■ Listed records:
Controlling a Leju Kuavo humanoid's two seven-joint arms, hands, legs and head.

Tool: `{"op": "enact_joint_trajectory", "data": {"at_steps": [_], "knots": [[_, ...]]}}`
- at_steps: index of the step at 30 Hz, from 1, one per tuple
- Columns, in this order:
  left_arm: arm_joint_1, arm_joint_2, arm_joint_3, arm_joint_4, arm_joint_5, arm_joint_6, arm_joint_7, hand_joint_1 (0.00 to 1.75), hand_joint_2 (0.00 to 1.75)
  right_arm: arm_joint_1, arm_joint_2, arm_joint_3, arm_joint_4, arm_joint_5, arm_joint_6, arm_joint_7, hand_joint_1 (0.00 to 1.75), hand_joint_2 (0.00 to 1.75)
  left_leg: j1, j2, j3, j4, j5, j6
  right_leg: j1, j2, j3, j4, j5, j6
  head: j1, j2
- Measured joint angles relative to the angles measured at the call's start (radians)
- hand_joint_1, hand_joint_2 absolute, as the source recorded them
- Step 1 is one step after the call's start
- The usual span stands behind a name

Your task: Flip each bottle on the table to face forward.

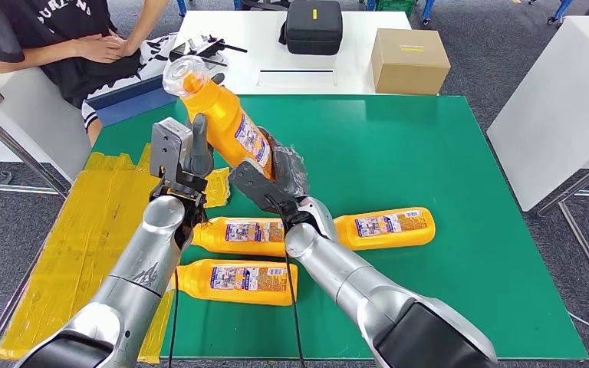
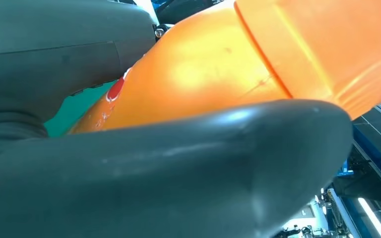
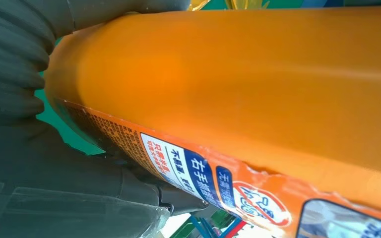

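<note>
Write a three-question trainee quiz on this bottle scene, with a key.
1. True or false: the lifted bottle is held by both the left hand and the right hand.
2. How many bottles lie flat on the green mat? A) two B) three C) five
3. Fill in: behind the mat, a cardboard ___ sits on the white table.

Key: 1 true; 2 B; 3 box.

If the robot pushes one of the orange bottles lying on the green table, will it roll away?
Probably a bit: the lying bottle looks rounded and smooth, so a sideways nudge may roll it. It seems stiff plastic, unlikely to squash. The glossy held bottle could slip, perhaps why both the left hand and right hand grip it.
</note>
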Motion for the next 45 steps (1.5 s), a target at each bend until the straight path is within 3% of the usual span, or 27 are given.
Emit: {"op": "enact_joint_trajectory", "data": {"at_steps": [6, 10, 34, 36, 38, 40, 42, 45], "knots": [[0.0, 0.0, 0.0, 0.004, 0.006, 0.001, 0.001, 0.0, 0.0, 0.0, 0.0, 0.009, 0.0, 0.003, -0.002, 0.011, 1.75, 1.75, 0.0, 0.0, 0.0, 0.0, 0.0, 0.0, 0.0, 0.0, 0.0, 0.0, 0.0, 0.0, 0.0, 0.0], [-0.004, 0.0, 0.004, 0.017, 0.02, -0.01, 0.002, 0.0, 1.75, 0.0, 0.0, 0.016, 0.001, -0.004, 0.013, 0.014, 1.75, 1.75, 0.0, 0.0, 0.0, 0.0, 0.0, 0.0, 0.0, 0.0, 0.0, 0.0, 0.0, 0.0, 0.0, 0.0], [-0.024, 0.0, 0.022, 0.12, 0.016, -0.037, -0.045, 0.02, 1.75, -0.012, 0.0, 0.023, 0.006, -0.066, 0.076, -0.041, 1.75, 1.75, 0.0, 0.0, 0.0, 0.0, 0.0, 0.0, 0.0, 0.0, 0.0, 0.0, 0.0, 0.0, 0.0, 0.0], [-0.024, 0.0, 0.023, 0.123, 0.016, -0.037, -0.045, 0.74, 1.75, -0.012, 0.0, 0.023, 0.006, -0.066, 0.081, -0.039, 1.75, 1.75, 0.0, 0.0, 0.0, 0.0, 0.0, 0.0, 0.0, 0.0, 0.0, 0.0, 0.0, 0.0, 0.0, 0.0], [-0.025, 0.0, 0.023, 0.127, 0.018, -0.036, -0.047, 1.59, 1.75, -0.012, 0.0, 0.024, 0.006, -0.066, 0.082, -0.036, 1.75, 1.75, 0.0, 0.0, 0.0, 0.0, 0.0, 0.0, 0.0, 0.0, 0.0, 0.0, 0.0, 0.0, 0.0, 0.0], [-0.025, 0.0, 0.024, 0.13, 0.023, -0.035, -0.048, 1.74, 1.75, -0.012, 0.0, 0.026, 0.006, -0.066, 0.083, -0.03, 1.75, 1.75, 0.0, 0.0, 0.0, 0.0, 0.0, 0.0, 0.0, 0.0, 0.0, 0.0, 0.0, 0.0, 0.0, 0.0], [-0.024, 0.0, 0.026, 0.132, 0.03, -0.032, -0.05, 1.75, 1.75, -0.012, 0.0, 0.031, 0.006, -0.067, 0.083, -0.024, 1.75, 1.75, 0.0, 0.0, 0.0, 0.0, 0.0, 0.0, 0.0, 0.0, 0.0, 0.0, 0.0, 0.0, 0.0, 0.0], [-0.024, 0.0, 0.031, 0.133, 0.042, -0.026, -0.054, 1.58, 1.75, -0.014, 0.0, 0.036, 0.006, -0.069, 0.083, -0.018, 1.75, 1.75, 0.0, 0.0, 0.0, 0.0, 0.0, 0.0, 0.0, 0.0, 0.0, 0.0, 0.0, 0.0, 0.0, 0.0]]}}
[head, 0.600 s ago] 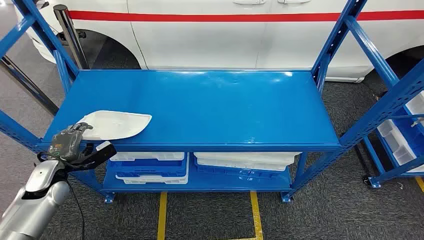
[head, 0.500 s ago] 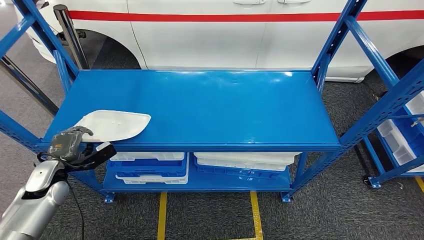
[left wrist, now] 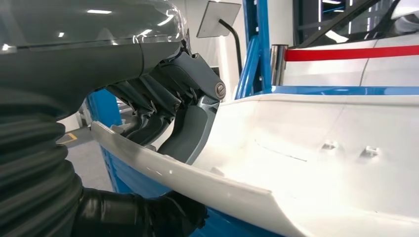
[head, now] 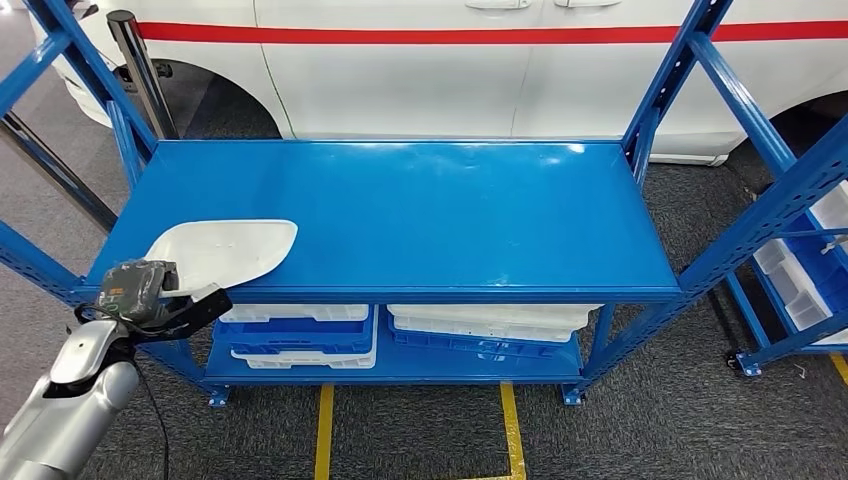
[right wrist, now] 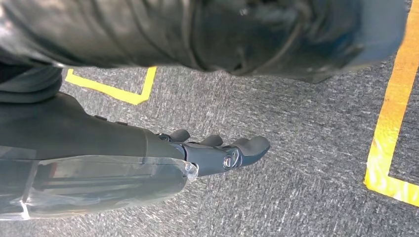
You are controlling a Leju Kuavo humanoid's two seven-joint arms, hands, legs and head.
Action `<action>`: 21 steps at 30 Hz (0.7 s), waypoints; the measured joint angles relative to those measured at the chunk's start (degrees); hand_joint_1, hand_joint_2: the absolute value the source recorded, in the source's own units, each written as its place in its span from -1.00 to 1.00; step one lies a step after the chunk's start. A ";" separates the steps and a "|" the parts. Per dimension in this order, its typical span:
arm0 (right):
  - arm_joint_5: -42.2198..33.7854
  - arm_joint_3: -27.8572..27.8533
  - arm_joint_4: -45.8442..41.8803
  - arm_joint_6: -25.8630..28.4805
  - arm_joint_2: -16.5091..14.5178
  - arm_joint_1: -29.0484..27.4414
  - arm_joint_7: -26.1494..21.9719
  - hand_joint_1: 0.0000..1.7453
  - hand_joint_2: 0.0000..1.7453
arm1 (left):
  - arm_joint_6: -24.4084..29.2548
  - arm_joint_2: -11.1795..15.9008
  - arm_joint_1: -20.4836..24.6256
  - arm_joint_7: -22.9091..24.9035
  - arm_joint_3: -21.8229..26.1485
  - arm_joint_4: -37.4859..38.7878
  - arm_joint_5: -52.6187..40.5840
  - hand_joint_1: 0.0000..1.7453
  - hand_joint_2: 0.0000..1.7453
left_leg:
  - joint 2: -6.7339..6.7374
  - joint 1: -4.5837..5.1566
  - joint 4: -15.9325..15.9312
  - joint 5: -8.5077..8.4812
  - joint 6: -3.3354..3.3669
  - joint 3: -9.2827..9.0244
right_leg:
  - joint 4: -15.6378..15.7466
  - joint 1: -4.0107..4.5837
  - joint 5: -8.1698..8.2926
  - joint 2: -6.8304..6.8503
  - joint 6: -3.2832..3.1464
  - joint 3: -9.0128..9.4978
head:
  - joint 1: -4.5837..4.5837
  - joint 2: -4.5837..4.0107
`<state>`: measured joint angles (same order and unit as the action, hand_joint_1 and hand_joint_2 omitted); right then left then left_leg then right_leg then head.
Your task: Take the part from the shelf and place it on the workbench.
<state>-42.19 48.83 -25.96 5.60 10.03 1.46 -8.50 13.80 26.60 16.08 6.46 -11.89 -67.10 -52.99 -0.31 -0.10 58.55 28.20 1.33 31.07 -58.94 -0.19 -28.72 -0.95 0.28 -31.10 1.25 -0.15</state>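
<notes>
A white moulded part (head: 225,250) lies at the front left corner of the blue shelf (head: 450,220), its near end tipped up off the surface. My left hand (head: 140,288) grips that near edge. In the left wrist view the thumb (left wrist: 190,128) presses on the part's (left wrist: 306,153) inner face, with the darker fingers curled over its rim. My right hand (right wrist: 222,150) hangs over the carpet, fingers straight and holding nothing.
A white car (head: 450,60) with a red stripe stands behind the rack. Blue uprights (head: 680,70) frame the shelf on both sides. White trays (head: 490,320) are stacked on the lower level. Yellow floor lines (head: 512,430) run in front of the rack.
My left hand's fingers have closed over the part's near edge. The part has shifted slightly left and its near end has lifted.
</notes>
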 joint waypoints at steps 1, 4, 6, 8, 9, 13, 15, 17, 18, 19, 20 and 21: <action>0.01 -0.01 0.00 -0.01 0.00 0.00 0.00 -1.00 -1.00 | 0.43 0.00 -0.13 -0.02 0.00 0.00 0.00 1.00 1.00 | 0.00 0.00 0.00 0.00 0.00 0.00 | 0.00 0.00 0.00 0.00 0.00 0.00 | 0.00 0.00; 0.00 -0.18 -0.01 -0.01 -0.02 -0.04 -0.03 -1.00 -1.00 | 2.55 0.00 -0.86 -0.14 0.18 -0.02 0.01 1.00 1.00 | 0.00 0.00 0.00 0.00 0.00 0.00 | -0.01 0.00 0.00 -0.01 0.00 -0.01 | 0.00 0.00; 0.00 -0.43 -0.01 0.01 -0.04 -0.10 -0.11 -1.00 -1.00 | 3.75 0.00 -1.40 -0.36 0.57 -0.13 0.01 1.00 1.00 | 0.01 0.00 0.00 -0.01 -0.01 0.01 | -0.02 0.00 0.00 -0.01 0.00 -0.03 | 0.00 0.00; 0.05 -0.71 0.00 0.04 -0.06 -0.15 -0.27 -1.00 -1.00 | 4.67 0.01 -1.85 -0.81 1.00 -0.63 0.01 1.00 1.00 | 0.01 -0.01 0.00 -0.01 -0.01 0.02 | -0.02 0.01 0.00 -0.01 0.00 -0.04 | 0.00 0.00; 0.12 -0.89 0.01 0.10 -0.07 -0.18 -0.40 -1.00 -1.00 | 5.20 0.02 -2.08 -1.15 1.18 -1.30 0.02 1.00 1.00 | 0.01 -0.01 0.00 -0.01 -0.01 0.03 | -0.02 0.01 0.00 -0.01 0.00 -0.05 | 0.00 0.00; 0.60 -1.56 0.01 0.31 -0.18 -0.34 -0.99 -1.00 -1.00 | 6.71 0.02 -2.49 -2.63 1.81 -7.05 0.58 1.00 1.00 | -0.01 0.00 0.00 -0.03 -0.02 0.06 | -0.01 0.00 0.00 0.03 0.00 -0.04 | 0.00 0.00; 0.75 -1.78 0.01 0.34 -0.29 -0.38 -1.11 -1.00 -1.00 | 6.74 0.02 -2.41 -2.83 2.01 -9.72 0.78 1.00 1.00 | 0.00 0.01 0.00 -0.03 -0.02 0.06 | -0.01 -0.01 0.00 0.01 0.00 -0.04 | 0.00 0.00; 0.82 -1.93 0.01 0.34 -0.41 -0.47 -1.13 -1.00 -1.00 | 6.74 0.02 -2.43 -2.90 2.08 -11.42 0.90 1.00 1.00 | 0.01 0.01 0.00 -0.02 -0.02 0.05 | -0.01 -0.01 0.00 -0.02 0.00 -0.05 | 0.00 0.00; 0.87 -1.99 0.01 0.35 -0.45 -0.52 -1.14 -1.00 -1.00 | 6.84 0.02 -2.48 -3.12 2.08 -12.02 1.08 1.00 1.00 | 0.01 0.01 0.00 -0.03 -0.02 0.05 | -0.01 -0.01 0.00 -0.02 0.00 -0.05 | 0.00 0.00; 0.93 -2.07 0.01 0.36 -0.49 -0.58 -1.16 -1.00 -1.00 | 7.03 0.02 -2.54 -3.55 2.10 -12.53 1.40 1.00 1.00 | 0.01 0.01 0.00 -0.03 -0.02 0.05 | -0.01 -0.01 0.00 -0.01 0.00 -0.06 | 0.00 0.00; 0.99 -2.17 0.01 0.37 -0.51 -0.60 -1.20 -1.00 -1.00 | 7.31 0.02 -2.63 -4.22 2.11 -13.19 1.95 1.00 1.00 | 0.00 0.01 0.00 -0.03 -0.02 0.05 | -0.01 -0.01 0.00 -0.01 0.00 -0.06 | 0.00 0.00; 1.07 -2.30 0.01 0.38 -0.53 -0.61 -1.23 -1.00 -1.00 | 7.59 -0.01 -2.73 -5.02 2.10 -13.99 2.65 1.00 1.00 | 0.01 0.00 0.01 -0.03 -0.02 0.05 | -0.01 0.00 0.00 -0.01 0.00 -0.07 | 0.00 0.00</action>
<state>-41.11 46.54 -25.94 5.98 9.50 0.85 -9.74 21.39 26.59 13.35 1.44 -9.79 -81.09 -50.34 -0.31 -0.10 58.56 28.17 1.31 31.13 -58.95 -0.19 -28.72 -0.96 0.28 -31.17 1.25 -0.15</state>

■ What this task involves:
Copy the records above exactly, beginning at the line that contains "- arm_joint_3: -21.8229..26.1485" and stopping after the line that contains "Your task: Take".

■ Solution to this task:
  - arm_joint_3: -21.8229..26.1485
  - arm_joint_4: -37.4859..38.7878
  - arm_joint_5: -52.6187..40.5840
  - hand_joint_1: 0.0000..1.7453
  - hand_joint_2: 0.0000..1.7453
left_leg:
  - joint 2: -6.7339..6.7374
  - joint 1: -4.5837..5.1566
  - joint 4: -15.9325..15.9312
  - joint 5: -8.5077..8.4812
  - joint 6: -3.3354..3.3669
  - joint 3: -9.2827..9.0244
right_leg:
  - joint 4: -15.6378..15.7466
  - joint 1: -4.0107..4.5837
  - joint 5: -8.1698..8.2926
  - joint 2: -6.8304..6.8503
  - joint 6: -3.2832..3.1464
  - joint 3: -9.0128..9.4978
head:
  - joint 1: -4.5837..4.5837
  - joint 2: -4.5837..4.0107
`<state>`: measured joint angles (same order and unit as the action, hand_joint_1 and hand_joint_2 omitted); right then left then left_leg then right_leg then head.
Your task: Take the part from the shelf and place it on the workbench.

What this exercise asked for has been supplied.